También saldrá publicado un artículo que escribió Marlene Wayar sobre Lohana Berkins, pionera en la lucha por la visibilización y conquista de derechos del colectivo trans, entre ellos, el de la identidad de género. Por último, “una despedida a Claudina Marek –una de las primeras lesbianas visibles que hubo en la Argentina–, que le escribió su compañera Ilse Fuskowa. Ambas fueron militantes de la visibilidad lésbica durante los ’90, y publicaron juntas los Cuadernos de existencia Lesbiana”, precisó el editor de la revista.
Ni unx menos
“La revista es de género. Nosotros entendemos que la agenda tiene que ser la misma que la del Movimiento de Mujeres, con los matices que hay también dentro de ese movimiento. Cuando se salió a marchar por el Ni Una Menos nosotros estuvimos ahí porque consideramos que también es nuestra reivindicación. Ni una menos es ni una mujer menos, ni una travesti menos, ni un puto menos”, remarcó Paoltroni. En este sentido, recordó que fueron las feministas quienes empoderaron a las referentes travas de los ’90, cosustanciadas frente a un mismo enemigo opresor: el régimen patriarcal.
“Es decir –agregó– contra las múltiples formas que se han inventado para que el odio nos termine ganando, aun cuando la leyes de Matrimonio Igualitario y de Identidad de Género hayan hecho visibles y repudiables un montón de hechos que ocurrían todo el tiempo”.
“Queremos dialogar con el Estado”
El primer ejemplar de la revista tendrá, además, un informe sobre violencia institucional escrito por un militante de Diversidad, “lo que pasa en las comisarías, qué significa que te detengan por llevar una gorrita”, detalló Paoltroni. “Nosotros pensamos que los temas de diversidad no van apartados de la agenda política. La cuestión de género está atravesada por la cuestión de clase. No es lo mismo ser pobre, ser puto o ser trava, que no serlo”, remarcó.

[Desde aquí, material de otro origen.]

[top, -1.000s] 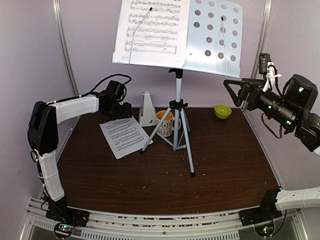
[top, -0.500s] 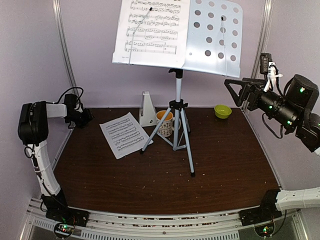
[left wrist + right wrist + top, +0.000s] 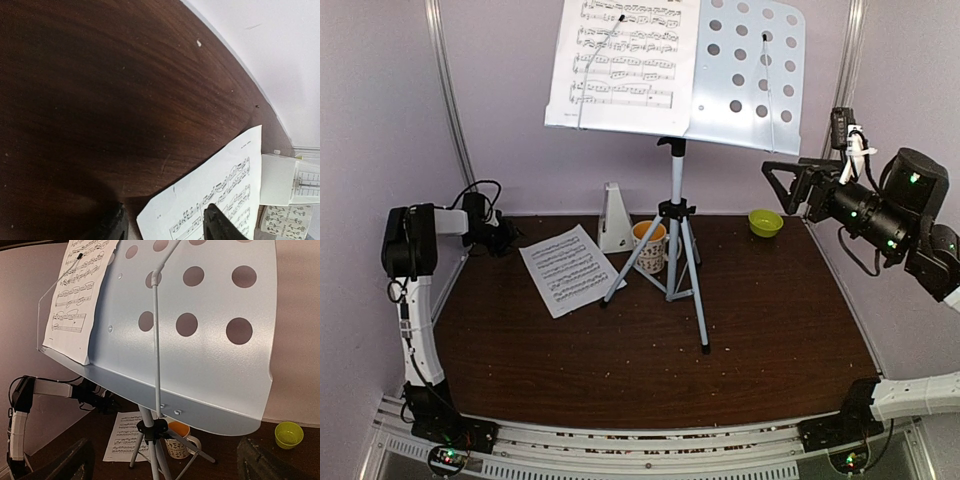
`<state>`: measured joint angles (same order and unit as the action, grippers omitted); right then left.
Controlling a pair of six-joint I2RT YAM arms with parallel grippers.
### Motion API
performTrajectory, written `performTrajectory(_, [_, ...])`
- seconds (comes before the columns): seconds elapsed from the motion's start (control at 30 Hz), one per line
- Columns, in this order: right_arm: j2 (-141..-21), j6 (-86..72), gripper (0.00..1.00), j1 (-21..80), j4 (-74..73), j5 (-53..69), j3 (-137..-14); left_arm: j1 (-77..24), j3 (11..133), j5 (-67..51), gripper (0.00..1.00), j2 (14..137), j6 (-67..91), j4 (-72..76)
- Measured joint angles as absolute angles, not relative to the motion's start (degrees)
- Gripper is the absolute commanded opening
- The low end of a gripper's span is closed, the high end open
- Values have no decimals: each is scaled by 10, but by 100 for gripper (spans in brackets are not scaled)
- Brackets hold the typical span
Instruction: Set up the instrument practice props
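Observation:
The pale perforated music stand (image 3: 745, 75) rises on its grey tripod (image 3: 675, 250) at mid-table, with one sheet-music page (image 3: 620, 60) resting on its left half. A second page (image 3: 570, 270) lies flat on the table, left of the tripod. The white pyramid metronome (image 3: 615, 218) stands behind that page. My left gripper (image 3: 505, 238) is low at the page's far left corner. In the left wrist view it (image 3: 165, 227) is open, with one finger (image 3: 217, 225) over the page (image 3: 220, 195). My right gripper (image 3: 785, 180) hangs open in the air, right of the stand (image 3: 210, 340).
A patterned mug (image 3: 650, 245) with an orange inside stands between the tripod legs. A small green bowl (image 3: 765, 222) sits at the back right. Walls close in the table on the left, back and right. The left arm's cable (image 3: 480, 190) loops by the left wall.
The left arm swung from over the flat page out to the left wall, then came back a little toward the page's corner, its jaws narrowing somewhat. The right gripper shifted slightly left.

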<state>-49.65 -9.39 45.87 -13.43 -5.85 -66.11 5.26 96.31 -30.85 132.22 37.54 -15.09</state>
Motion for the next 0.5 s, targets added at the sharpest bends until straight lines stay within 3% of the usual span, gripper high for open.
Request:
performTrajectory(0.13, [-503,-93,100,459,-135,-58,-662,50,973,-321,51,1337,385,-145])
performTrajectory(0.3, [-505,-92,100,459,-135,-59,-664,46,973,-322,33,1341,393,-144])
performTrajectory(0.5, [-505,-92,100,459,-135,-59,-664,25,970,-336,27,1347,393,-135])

Por otra parte, La Tetera incluirá un artículo sobre la nueva Subsecretaría de Diversidad Sexual en la provincia, creada por la actual gestión de gobierno y que estará a cargo de Esteban Paulón. “Es interesante que en términos políticos exista un área específica. Vamos a ver cómo funciona y con qué partida presupuestaria va a contar”, dijo Paoltroni, y aclaró que la nota “la escriben ellos. Va a ser una presentación, porque nosotros entendemos que es con el Estado con quien tenemos que dialogar”.
¿Qué son las teteras?
“En los setenta eran lugares ubicados en espacios públicos, para encuentros sexuales, pero también políticos en cierta forma, porque eran y siguen siendo espacios donde un puto o un trava, sin salir del closet, puede encontrarse con un otro o una otra, entre pares. También habrán salido historias de amor de las teteras”, contó el periodista y editor de la revista La Tetera, Martín Paoltroni, sobre el significado del nombre de la publicación, tema que ampliará en su contratapa Sandy Sánchez.
“La palabra teteras tiene una derivación del inglés, porque baño se dice toilet room, y la abreviatura sería «te room», como si en lugar de baños, fueran salas para tomar el té. Por eso teteras”, agregó sonriente, Paoltroni, tal vez por la astucia de la población trans para hacerse un lugar, desde la marginalidad y la clandestinidad, también desde el humor. “Sin embargo, no todo el mundo admite haber estado en una tetera. Y te digo más: es el lugar de lo grasa, de lo sucio, y nosotros venimos de ahí. ¿Pero quién está limpio? Yo creo que nadie, al menos en términos político ideológicos”, reflexionó por último.